▶ **Work instructions**:
Restate word for word the lines of the listing below, from its first line through the line with "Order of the", without the pictures.

▶ **Data extract**:
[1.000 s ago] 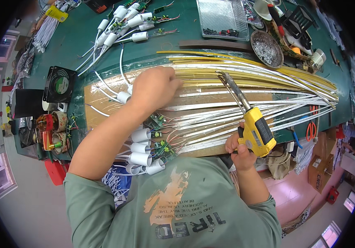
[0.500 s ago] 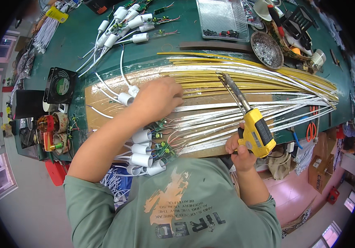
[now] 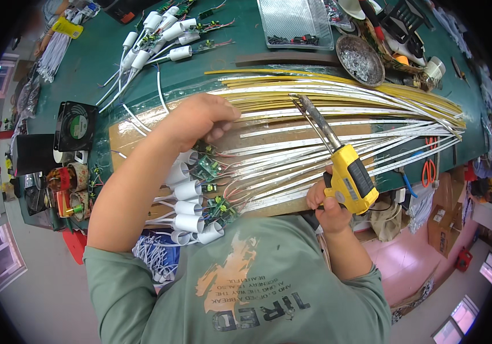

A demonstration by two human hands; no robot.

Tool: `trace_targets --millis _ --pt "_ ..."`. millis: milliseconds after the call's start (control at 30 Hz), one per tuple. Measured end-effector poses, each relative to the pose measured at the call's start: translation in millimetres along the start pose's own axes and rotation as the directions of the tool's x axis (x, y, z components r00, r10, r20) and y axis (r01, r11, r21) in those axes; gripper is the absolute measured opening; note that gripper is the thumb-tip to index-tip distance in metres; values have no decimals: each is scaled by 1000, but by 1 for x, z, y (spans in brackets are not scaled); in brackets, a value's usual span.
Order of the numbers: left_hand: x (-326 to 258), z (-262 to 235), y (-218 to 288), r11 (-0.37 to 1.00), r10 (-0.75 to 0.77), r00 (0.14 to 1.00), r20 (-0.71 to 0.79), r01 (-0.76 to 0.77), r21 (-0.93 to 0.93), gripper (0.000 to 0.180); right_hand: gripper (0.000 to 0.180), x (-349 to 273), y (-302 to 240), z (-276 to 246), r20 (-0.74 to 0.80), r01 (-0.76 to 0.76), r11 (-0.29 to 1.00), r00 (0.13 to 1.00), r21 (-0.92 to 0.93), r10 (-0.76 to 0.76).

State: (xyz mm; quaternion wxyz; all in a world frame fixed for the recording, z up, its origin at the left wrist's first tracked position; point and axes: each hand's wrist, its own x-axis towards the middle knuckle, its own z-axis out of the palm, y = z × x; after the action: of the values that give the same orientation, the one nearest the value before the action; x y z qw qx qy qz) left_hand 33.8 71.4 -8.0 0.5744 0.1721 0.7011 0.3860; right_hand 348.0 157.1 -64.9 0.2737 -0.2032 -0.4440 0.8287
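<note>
My right hand (image 3: 332, 207) grips a yellow-and-black soldering gun (image 3: 353, 179), its long metal tip pointing up and left over the strips. Left of it, my left hand (image 3: 204, 119) is closed, fingertips curled together at the left ends of the strips; what they hold, if anything, is hidden. Flat white LED strips (image 3: 309, 146) fan across a brown board, with yellow-backed strips (image 3: 337, 86) behind them. Under and beside my left forearm lie several white cylindrical caps (image 3: 187, 190) with white wires and small green circuit boards (image 3: 220, 210). Thin red wires run from the boards toward the strips.
More wired white caps (image 3: 171, 31) lie at the back left. A clear plastic tray (image 3: 297, 23) and a metal bowl (image 3: 360, 60) stand at the back. A black fan (image 3: 76, 126) is on the left; orange-handled scissors (image 3: 428, 172) lie on the right.
My left hand has shifted left and slightly away from me, and the caps beside its wrist are now covered. The soldering gun stays in my right hand, nearly still. The whole view has shifted slightly.
</note>
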Motion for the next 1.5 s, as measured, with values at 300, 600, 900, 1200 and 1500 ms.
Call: trace_targets --millis 300,600,900,1200,1500 --pt "-6 29 -4 513 433 875 -219 -39 857 29 70 1 -1 1 0 -15 1000 1000 1 15" --pt "-41 78 -13 298 691 689 218 -546 783 55 71 1 0 -3 12 42 996 999 80 -44" --pt "-57 120 -15 153 533 788 309 -448 881 85 72 -18 -19 -21 -161 261 961 956 89 -245" --pt "-31 136 -31 91 365 898 244 -295 951 42 66 -30 -53 -43 -308 441 894 842 -79 -443" --pt "-22 117 -6 288 392 892 227 -353 890 25 69 -72 -72 -69 -382 488 863 778 -131 -498"
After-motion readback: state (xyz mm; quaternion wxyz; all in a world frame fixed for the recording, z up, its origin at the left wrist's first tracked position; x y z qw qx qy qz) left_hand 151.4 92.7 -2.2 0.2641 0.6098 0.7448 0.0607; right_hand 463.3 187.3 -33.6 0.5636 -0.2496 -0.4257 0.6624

▶ **Solution**:
[1.000 s ago] 
[0.500 s ago] 
[now] 

A demonstration by two human hands; no robot.

Tool: `trace_targets --millis _ --pt "_ ..."`. millis: milliseconds after the call's start (control at 30 Hz), one per tuple. Measured end-effector poses, each relative to the pose measured at the call's start: translation in millimetres along the start pose's own axes and rotation as the directions of the tool's x axis (x, y, z components r00, r10, r20) and y axis (r01, r11, r21) in those axes; gripper is the absolute measured opening; note that gripper is the thumb-tip to index-tip distance in metres; values have no decimals: each is scaled by 1000, but by 1 for x, z, y (spans in brackets are not scaled); in brackets, a value's usual span.
Order of the numbers: left_hand: x (-326 to 258), z (-262 to 235), y (-218 to 288), r11 (-0.37 to 1.00), r10 (-0.75 to 0.77), r00 (0.14 to 1.00), r20 (-0.71 to 0.79), r01 (-0.76 to 0.77), r21 (-0.93 to 0.93), gripper (0.000 to 0.180); right_hand: gripper (0.000 to 0.180), x (-349 to 273), y (-302 to 240), z (-276 to 246), r20 (-0.74 to 0.80), r01 (-0.76 to 0.76), r11 (-0.29 to 1.00), r00 (0.13 to 1.00), r21 (-0.92 to 0.93), r10 (-0.76 to 0.76).

The exercise is done.